In questo caso, la possibilità di una gravidanza non è necessariamente compromessa, ma di certo non è mai immediata. “Al momento non esistono cure definitive. Per alleviare i disturbi, in alcuni casi si può intervenire chirurgicamente per rimuovere le aderenze di tessuto che provocano molto dolore. Oppure, si può ricorrere ai farmaci per indurre una sorta di menopausa artificiale e ridurre così, temporaneamente, i sintomi più fastidiosi. “Rispetto all’eventuale legame fra endometriosi e abbassamento dei livelli di fertilità, non esistono però soluzioni particolari”, continua Naumann.
“L’unico suggerimento è quello di non perdersi d’animo e continuare a insistere nella ricerca ‘naturale’ di un figlio, almeno per un anno”.
Stress e ansie prolungano l’attesa.
C’è un ultimo, ma non meno importante, fattore da considerare: l’influsso che la mente e la psiche possono avere sul fisico.
Anche lo stress può compromettere la fertilità, alterando il ritmo ormonale e il ciclo mestruale.
“Il corpo umano è una macchina perfetta e il cervello è il computer che la governa: attraverso strade diverse (sangue, ormoni, secrezioni, liquido seminale…) diffonde ordini e informazioni.
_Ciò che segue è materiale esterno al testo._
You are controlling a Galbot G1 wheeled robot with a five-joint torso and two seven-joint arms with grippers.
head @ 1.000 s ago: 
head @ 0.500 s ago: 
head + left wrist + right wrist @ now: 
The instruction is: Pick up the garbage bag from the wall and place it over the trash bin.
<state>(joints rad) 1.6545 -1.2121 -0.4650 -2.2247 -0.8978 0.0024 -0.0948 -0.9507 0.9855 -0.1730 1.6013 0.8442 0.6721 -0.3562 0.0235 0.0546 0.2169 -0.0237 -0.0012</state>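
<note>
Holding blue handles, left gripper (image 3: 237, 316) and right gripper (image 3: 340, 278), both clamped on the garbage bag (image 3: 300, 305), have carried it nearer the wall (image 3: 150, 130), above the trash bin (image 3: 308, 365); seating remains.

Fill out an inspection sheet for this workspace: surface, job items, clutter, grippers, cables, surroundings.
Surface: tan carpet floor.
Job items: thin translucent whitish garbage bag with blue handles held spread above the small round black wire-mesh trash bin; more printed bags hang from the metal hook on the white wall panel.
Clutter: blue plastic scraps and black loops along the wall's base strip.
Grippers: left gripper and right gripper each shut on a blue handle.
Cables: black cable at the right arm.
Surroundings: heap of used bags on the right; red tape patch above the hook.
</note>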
A volte, però, qualcosa ‘disturba’ questa comunicazione. E allora, anche se dal punto di vista fisico tutto appare in ordine, il meccanismo inspiegabilmente si inceppa”, spiega Matteo Miraglia, aiuto della Clinica ostetrica e ginecologica dell’Ospedale San Paolo di Milano.
“All’origine di un disagio psicologico possono esserci tanti motivi: un periodo di tensioni, una leggera depressione, un lutto, un momento difficile dal punto di vista familiare o professionale. Ma anche il timore di non saper gestire la vita con un figlio, di non riuscire a conciliare il ruolo materno con quello lavorativo o la ‘pressione’ di familiari e amici…”
Il meccanismo scatenato, però, è identico: sotto la spinta di emozioni negative, nell’organismo si possono innalzare i livelli di alcuni ormoni (la prolattina e l’adrenalina, per esempio) in grado di bloccare l’ovulazione e, di conseguenza, impedire la gravidanza.
Il cammino per allontanarsi da inquietudini e tensioni può seguire percorsi diversi, come praticare tecniche di rilassamento (yoga o training autogeno, per esempio), concedersi una vacanza o dedicarsi a una passione che non si ha mai avuto il tempo di coltivare. O ancora, cercare di guardarsi dentro, con l’aiuto di uno psicologo o di uno psicoterapeuta, per far luce sulle proprie emozioni, sui propri desideri. Qualunque sia la strada intrapresa, però, la meta da raggiungere è una sola: ritrovare quell’equilibrio psicologico, quell’ottimismo e quella vitalità necessari per accogliere nel modo migliore il bimbo che verrà e rimanere incinta.